What makes OpenResty so special

API7.ai

October 14, 2022

OpenResty (NGINX + Lua)

In previous articles, you've learned about the two cornerstones of OpenResty: NGINX and LuaJIT, and I'm sure you're ready to start learning about the APIs OpenResty provides.

But don't be too hasty. Before you do, you need to spend a little more time familiarizing yourself with the principles and basic concepts of OpenResty.

Principles

Diagram1

OpenResty's Master and Worker processes both contain a LuaJIT VM, which is shared by all coroutines within the same process, and in which Lua code is run.

And at the same point in time, each Worker process can only handle requests from one user, which means that only one coroutine is running. You may have a question: Since NGINX can support C10K (tens of thousands of concurrency), doesn't it need to handle 10,000 requests simultaneously?

Of course not. NGINX uses epoll to drive events to reduce waiting and idling so that as many CPU resources as possible can be used to process user requests. After all, the whole thing achieves high performance only when individual requests are processed quickly enough. If a multi-threaded mode is used so that one request corresponds to one thread, then with C10K, resources can easily be exhausted.

At the OpenResty level, Lua's coroutines work in conjunction with NGINX's event mechanism. If an I/O operation like querying a MySQL database occurs in Lua code, it will first call the Lua coroutine's yield to hang itself and then register a callback in NGINX; after the I/O operation completes (which could also be a timeout or error), the NGINX callback resume will wake up the Lua coroutine. This completes the cooperation between the Lua concurrent and NGINX event drivers, avoiding writing callbacks in the Lua code.

We can look at the following diagram, which describes the entire process.
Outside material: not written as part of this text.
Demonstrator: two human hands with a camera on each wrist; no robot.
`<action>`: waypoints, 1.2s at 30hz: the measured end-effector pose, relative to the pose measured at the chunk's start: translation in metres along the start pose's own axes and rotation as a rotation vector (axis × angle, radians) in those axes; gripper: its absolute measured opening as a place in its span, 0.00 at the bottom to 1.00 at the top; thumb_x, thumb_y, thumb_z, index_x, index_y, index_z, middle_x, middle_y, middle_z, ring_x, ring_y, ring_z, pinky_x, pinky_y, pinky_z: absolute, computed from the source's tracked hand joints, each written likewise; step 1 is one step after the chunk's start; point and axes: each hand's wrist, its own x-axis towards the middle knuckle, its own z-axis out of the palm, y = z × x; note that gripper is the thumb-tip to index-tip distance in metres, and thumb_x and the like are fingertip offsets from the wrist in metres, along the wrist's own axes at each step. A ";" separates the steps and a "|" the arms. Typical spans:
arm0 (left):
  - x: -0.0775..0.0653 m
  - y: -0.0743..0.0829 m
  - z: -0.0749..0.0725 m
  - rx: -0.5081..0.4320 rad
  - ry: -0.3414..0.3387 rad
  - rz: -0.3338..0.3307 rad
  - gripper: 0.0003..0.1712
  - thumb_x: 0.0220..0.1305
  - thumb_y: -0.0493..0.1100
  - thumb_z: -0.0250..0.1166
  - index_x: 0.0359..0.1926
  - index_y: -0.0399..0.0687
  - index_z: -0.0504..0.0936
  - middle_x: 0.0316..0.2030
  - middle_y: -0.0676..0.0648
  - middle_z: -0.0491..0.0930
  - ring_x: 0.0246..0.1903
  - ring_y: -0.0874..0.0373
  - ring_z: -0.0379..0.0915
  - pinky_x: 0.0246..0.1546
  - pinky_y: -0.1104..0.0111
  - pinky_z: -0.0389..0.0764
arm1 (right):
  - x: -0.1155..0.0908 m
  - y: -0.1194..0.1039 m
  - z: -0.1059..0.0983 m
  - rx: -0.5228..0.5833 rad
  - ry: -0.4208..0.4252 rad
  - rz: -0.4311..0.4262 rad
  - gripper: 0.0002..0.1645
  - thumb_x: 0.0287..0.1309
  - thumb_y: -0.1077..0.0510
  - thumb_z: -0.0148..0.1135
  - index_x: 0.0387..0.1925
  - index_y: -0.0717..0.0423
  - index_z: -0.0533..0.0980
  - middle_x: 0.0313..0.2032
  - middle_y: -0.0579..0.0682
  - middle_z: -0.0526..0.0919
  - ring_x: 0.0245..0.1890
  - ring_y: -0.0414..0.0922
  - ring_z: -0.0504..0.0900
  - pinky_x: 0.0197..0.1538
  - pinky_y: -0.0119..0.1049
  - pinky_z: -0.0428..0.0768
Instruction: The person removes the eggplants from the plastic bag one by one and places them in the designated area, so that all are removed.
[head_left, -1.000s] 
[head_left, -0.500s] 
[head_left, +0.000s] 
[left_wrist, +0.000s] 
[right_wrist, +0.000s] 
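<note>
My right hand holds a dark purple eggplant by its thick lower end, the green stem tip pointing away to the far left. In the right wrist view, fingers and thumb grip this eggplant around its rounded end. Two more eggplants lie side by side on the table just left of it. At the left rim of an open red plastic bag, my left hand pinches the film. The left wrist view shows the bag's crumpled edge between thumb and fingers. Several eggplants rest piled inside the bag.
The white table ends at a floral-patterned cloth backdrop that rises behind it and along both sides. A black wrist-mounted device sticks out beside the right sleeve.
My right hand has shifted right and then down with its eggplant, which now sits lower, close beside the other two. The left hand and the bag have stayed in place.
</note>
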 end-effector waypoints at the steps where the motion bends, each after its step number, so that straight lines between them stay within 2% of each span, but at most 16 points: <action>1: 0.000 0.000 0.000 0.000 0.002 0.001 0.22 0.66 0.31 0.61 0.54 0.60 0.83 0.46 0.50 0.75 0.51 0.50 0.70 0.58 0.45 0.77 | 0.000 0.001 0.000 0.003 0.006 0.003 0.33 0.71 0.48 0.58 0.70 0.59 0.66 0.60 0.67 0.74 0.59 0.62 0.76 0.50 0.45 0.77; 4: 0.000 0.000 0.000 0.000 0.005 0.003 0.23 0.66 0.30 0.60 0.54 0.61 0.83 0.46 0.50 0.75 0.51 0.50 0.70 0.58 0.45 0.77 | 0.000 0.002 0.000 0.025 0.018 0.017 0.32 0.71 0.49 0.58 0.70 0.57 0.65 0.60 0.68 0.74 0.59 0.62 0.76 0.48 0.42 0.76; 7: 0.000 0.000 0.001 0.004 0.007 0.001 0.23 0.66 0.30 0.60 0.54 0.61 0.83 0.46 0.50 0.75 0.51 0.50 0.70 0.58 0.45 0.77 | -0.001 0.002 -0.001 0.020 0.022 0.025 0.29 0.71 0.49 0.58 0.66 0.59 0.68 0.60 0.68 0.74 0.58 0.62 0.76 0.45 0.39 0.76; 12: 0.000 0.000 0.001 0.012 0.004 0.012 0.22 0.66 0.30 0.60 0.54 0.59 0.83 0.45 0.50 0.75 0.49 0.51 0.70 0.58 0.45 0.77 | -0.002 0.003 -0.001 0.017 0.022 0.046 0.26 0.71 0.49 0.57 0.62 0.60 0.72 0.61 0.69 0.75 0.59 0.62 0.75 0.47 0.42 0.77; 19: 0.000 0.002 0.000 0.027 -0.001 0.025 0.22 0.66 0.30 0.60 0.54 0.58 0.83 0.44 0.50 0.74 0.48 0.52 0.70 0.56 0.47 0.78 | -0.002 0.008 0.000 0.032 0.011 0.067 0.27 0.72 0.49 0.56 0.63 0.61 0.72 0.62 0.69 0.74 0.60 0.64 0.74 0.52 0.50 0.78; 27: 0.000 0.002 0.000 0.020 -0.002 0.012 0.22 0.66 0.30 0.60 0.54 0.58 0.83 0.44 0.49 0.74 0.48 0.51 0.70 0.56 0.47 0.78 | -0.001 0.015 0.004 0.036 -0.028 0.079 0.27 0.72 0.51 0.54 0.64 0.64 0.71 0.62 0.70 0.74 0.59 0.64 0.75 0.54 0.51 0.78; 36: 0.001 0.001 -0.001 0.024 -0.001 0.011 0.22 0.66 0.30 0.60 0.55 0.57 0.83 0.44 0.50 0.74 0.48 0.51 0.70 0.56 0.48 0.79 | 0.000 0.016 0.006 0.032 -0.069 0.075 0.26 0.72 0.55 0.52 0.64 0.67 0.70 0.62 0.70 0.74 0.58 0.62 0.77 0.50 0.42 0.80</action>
Both lua_yield and lua_resume are part of the lua_CFunction provided by Lua.

Diagram2

On the other hand, if there are no I/O or sleep operations in the Lua code, such as all intensive encryption and decryption operations, then the LuaJIT VM will be occupied by the Lua coroutine until the entire request is processed.

I've provided a snippet of source code for ngx.sleep below to help you understand this more clearly. This code is located in ngx_http_lua_sleep.c, which you can find in the src directory of the lua-nginx-module project.

In ngx_http_lua_sleep.c, we can see the concrete implementation of the sleep function. You must first register the Lua API ngx.sleep with the C function ngx_http_lua_ngx_sleep.

void ngx_http_lua_inject_sleep_api(lua_State *L)
{
     lua_pushcfunction(L, ngx_http_lua_ngx_sleep);
     lua_setfield(L, -2, "sleep");
}

The following is the main function of sleep, and I have extracted only a few lines of the main code here.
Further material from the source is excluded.